Chronique | Not My God - Obverses

Pierre Sopor 12 mai 2023

Quand le multi-instrumentiste Tim Sköld et Nero Bellum (Psyclon Nine) s'associaient en 2020 pour lancer Not My God, nous étions loin d'imaginer la tournure que la chose prendrait. Les deux artistes ayant prouvé par le passé leur goût pour l'excessif et le démonstratif, on ne les attendait pas forcément sur un terrain aussi minimaliste et expérimental, et pourtant, avec son deuxième album, Simulacra, le son de Not My God aboutissait à une sorte d'apogée dans le dépouillement sinistre et hypnotique. Une piste que l'on espérait bien sûr voir Sköld et Bellum approfondir avec Obverses, tout en évitant la redite.

Si seule la voix de Sköld se fait entendre, Not My God sert toujours de formidable terrain pour les expérimentations de son complice aux synthés modulaires. Outre ses deux albums solos de dark ambient parus en 2019 et 2020 qui semblaient paver la voie à ses œuvres futures, notons que le dernier album de Psyclon Nine optait pour une approche similaire à Not My God, pour le meilleur. Ici, Dead réussit à nous surprendre sans trahison ni changement de cap radical. Le doit-on à des influences trap qui se devinent en toile de fond, au chant de Sköld déformé par différents filtres ou cette petite mélodie qui essaye d'y survivre, rapidement étouffée par des effets à mi-chemin entre le kitsch et l'abstraction noise ?

Avec Obverses, Not My God semble étrangement s'amuser et prendre un plaisir malin à taquiner des procédés, des influences, des humeurs inhabituelles ou rarement assumées. Les rythmiques et les mélodies pourraient, si elles n'étaient pas traitées de manière si lugubre et austère, accoucher de titres pop dansants (Deus Vult, Manifest O et sa ligne de basse à la limite des univers cyberpunks des courants EBSM et darksynth, Unwind the Helix dont on sent que l'intensité pourrait monter si son but n'était pas de nous hanter de son humeur maussade). De son côté, Sköld fait ponctuellement joujou avec un vocodeur (la mystérieuse et menaçante Hell Is), dont les déformations sur ses intonations blasées sont étrangement glauques. Saluons à nouveau les émotions et parfois la poésie qu'il insuffle à cet univers gris, sévère : il y est plus théâtral et expressif qu'à l'accoutumée (Enter the Way), peut-être pour contraster avec la froideur de l'électronique. Le résultat de ce laboratoire synthétique est une sorte de bad trip psychédélique et hypnotique, où la transe emmène l'auditeur vers des ténèbres souterraines où rôdent les ombres, la mort et le danger, un monde fait de chuchotements et de terreur (Hyacinth en conclusion, mélancolique et glaçante à la fois).

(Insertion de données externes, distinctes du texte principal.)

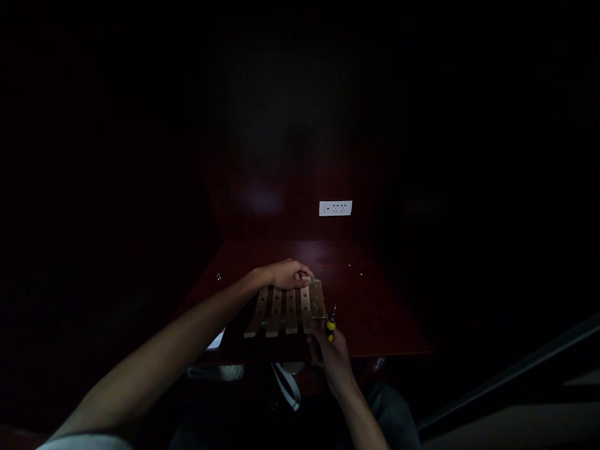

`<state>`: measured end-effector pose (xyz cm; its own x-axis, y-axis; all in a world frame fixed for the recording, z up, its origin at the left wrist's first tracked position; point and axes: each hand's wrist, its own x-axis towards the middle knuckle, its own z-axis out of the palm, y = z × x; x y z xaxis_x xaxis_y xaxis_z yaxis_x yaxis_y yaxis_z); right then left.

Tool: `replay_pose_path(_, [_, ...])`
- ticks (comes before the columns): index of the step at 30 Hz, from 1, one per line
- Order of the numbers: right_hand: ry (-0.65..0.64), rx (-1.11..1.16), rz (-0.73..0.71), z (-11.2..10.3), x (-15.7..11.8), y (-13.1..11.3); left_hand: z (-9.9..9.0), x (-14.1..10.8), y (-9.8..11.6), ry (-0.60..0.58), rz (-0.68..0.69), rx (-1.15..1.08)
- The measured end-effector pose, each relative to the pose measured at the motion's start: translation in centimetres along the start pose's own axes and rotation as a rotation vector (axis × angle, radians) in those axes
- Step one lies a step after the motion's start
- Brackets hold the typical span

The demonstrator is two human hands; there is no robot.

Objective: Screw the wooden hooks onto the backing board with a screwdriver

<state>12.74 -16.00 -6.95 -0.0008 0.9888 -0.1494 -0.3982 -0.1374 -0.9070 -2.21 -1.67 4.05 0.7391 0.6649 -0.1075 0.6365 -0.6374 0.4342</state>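
A slatted wooden piece [291, 311] lies near the table's front edge, its several pale slats pierced with small holes. At its right end is a brownish block [317, 299] with a shiny, film-like surface. My left hand [288, 274] reaches over the far side, fingers curled on the far end of the rightmost slat. My right hand [334, 357] is closed around a black-and-yellow screwdriver [331, 326] whose tip points up and away. The right thumb and fingers also touch the near end of the rightmost slat. The dim light hides most finger detail.
Small metal bits [218, 275] lie at the table's left, and tiny bright specks [360, 274] at the right. A phone-like flat object [216, 339] sits at the front left edge. A white strap [287, 386] hangs below the table [375, 312]. A socket panel [335, 208] is on the back wall.
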Motion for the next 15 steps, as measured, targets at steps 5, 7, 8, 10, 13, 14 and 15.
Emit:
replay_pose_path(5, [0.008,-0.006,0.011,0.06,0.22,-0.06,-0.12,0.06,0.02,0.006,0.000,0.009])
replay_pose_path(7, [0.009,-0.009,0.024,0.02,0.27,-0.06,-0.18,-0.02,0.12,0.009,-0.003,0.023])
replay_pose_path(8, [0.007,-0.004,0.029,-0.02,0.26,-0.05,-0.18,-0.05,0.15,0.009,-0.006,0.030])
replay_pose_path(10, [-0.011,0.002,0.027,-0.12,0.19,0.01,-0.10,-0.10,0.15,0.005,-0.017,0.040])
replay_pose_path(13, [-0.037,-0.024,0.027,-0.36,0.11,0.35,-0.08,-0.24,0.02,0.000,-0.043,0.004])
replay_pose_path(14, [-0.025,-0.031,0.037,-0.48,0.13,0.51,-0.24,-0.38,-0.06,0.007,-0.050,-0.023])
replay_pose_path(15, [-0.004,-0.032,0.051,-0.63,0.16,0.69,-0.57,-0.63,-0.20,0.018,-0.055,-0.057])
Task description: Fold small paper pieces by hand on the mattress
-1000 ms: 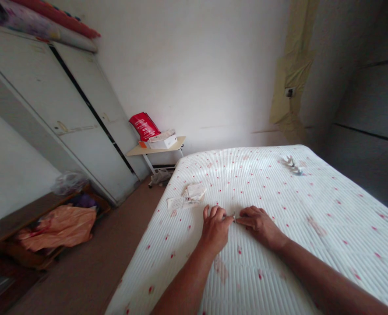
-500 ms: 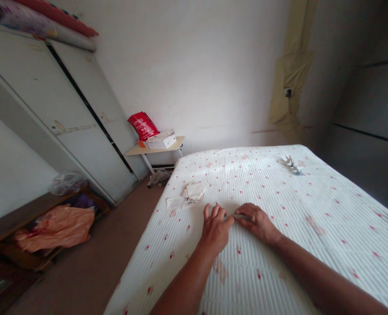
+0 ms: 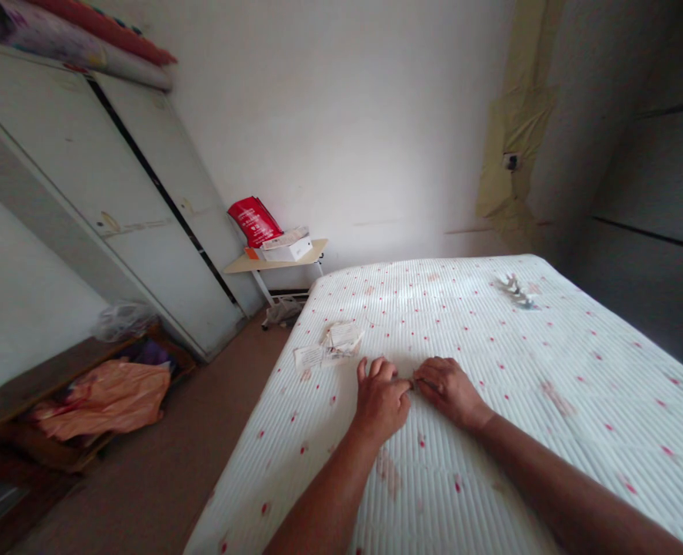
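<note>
My left hand (image 3: 381, 395) and my right hand (image 3: 450, 391) meet low over the middle of a white ribbed mattress (image 3: 480, 462) dotted with red. Both have bent, closed fingers, their tips pinched around a small, thin item between them. The fingers mostly cover it, and I cannot make out what it is. Beyond my left hand lie several printed paper pieces (image 3: 341, 338), loosely heaped. Toward the far right of the mattress rests a small pale zigzag-shaped thing (image 3: 515, 290), perhaps folded paper.
A small table (image 3: 243, 265) past the far left corner bears a red bag (image 3: 254, 222) and a white box (image 3: 288, 248). Along the left stand a pale cupboard (image 3: 145, 223) and a low wooden shelf with an orange plastic bag (image 3: 107, 397). A wall socket (image 3: 511, 161) is at the back.
The fingers of both hands have shifted slightly at the pinch, and the left thumb has drawn back a little. The view has moved slightly; the papers lie as before.
</note>
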`<state>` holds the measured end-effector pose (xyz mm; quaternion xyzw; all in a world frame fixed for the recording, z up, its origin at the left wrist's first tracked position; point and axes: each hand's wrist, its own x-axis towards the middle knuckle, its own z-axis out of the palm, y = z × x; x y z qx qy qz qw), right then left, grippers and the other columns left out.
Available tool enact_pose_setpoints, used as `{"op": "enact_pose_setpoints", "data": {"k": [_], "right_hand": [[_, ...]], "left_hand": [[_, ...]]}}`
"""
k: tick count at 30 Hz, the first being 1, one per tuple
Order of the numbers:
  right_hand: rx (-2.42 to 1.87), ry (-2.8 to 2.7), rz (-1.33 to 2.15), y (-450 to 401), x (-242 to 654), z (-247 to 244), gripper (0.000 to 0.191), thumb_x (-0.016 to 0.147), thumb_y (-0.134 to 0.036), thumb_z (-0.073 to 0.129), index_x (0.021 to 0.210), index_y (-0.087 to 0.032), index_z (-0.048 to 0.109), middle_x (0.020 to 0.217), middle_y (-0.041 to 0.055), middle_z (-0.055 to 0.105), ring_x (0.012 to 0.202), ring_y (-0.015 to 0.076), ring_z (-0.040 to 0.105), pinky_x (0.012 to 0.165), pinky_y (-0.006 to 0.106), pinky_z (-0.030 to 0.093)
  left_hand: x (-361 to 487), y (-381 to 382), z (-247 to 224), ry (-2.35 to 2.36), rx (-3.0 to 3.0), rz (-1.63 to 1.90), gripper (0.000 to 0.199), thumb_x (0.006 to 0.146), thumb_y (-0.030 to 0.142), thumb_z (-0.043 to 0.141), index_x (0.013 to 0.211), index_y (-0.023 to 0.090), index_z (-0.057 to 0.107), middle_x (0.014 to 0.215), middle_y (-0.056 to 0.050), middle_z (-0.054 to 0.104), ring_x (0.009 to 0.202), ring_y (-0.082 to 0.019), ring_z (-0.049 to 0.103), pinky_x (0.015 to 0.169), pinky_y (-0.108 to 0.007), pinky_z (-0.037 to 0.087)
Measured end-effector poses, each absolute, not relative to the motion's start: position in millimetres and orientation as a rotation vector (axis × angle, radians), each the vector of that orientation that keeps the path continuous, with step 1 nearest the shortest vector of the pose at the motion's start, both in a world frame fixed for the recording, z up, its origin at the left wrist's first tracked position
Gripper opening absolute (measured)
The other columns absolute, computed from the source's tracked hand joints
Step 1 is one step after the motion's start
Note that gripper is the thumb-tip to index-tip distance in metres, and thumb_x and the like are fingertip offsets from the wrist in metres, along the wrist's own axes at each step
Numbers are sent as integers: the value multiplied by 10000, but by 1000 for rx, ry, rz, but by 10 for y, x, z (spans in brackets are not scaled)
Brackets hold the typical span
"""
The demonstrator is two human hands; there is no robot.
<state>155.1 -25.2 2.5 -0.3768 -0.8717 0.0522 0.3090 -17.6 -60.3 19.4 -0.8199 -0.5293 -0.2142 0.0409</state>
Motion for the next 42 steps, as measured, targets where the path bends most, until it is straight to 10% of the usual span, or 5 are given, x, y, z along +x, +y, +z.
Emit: {"op": "enact_pose_setpoints", "data": {"k": [42], "right_hand": [[-837, -2172, 418, -221, 1556, 22, 238, 879, -295, 470, 892, -212, 693, 825, 66, 637, 779, 160, 584, 700, 290, 474]], "left_hand": [[15, -611, 130, -1832, -2330, -729, 126, 750, 213, 548, 725, 246, 668, 808, -32, 566, 928, -212, 448, 981, -475, 218]]}}
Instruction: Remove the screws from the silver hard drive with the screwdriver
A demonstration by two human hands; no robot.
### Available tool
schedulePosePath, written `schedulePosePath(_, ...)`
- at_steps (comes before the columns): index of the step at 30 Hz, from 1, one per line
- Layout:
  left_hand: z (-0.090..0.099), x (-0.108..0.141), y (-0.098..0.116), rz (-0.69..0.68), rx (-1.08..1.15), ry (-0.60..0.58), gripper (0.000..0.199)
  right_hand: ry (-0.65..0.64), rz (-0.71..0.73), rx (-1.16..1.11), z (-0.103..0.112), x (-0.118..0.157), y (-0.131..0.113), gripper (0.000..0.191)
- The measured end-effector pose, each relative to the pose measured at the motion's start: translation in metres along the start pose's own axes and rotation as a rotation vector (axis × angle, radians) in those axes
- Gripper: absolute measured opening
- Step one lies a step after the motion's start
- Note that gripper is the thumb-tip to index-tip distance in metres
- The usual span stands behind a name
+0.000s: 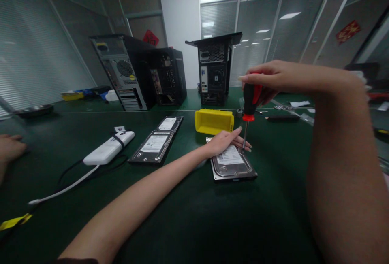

Si Obverses ne contient pas de titres qui nous saisiront immédiatement pour nous plonger dans un état de stupeur admirative comme Not My God avait pu en proposer par le passé, il réussit à renouveler l'intérêt pour ce projet tout en explorant, encore, de nouvelles directions. Les amateurs d'électronique sombre et mutante se délecteront de ces nouvelles explorations à l'élégante sobriété, jamais lassantes et toujours aussi efficaces.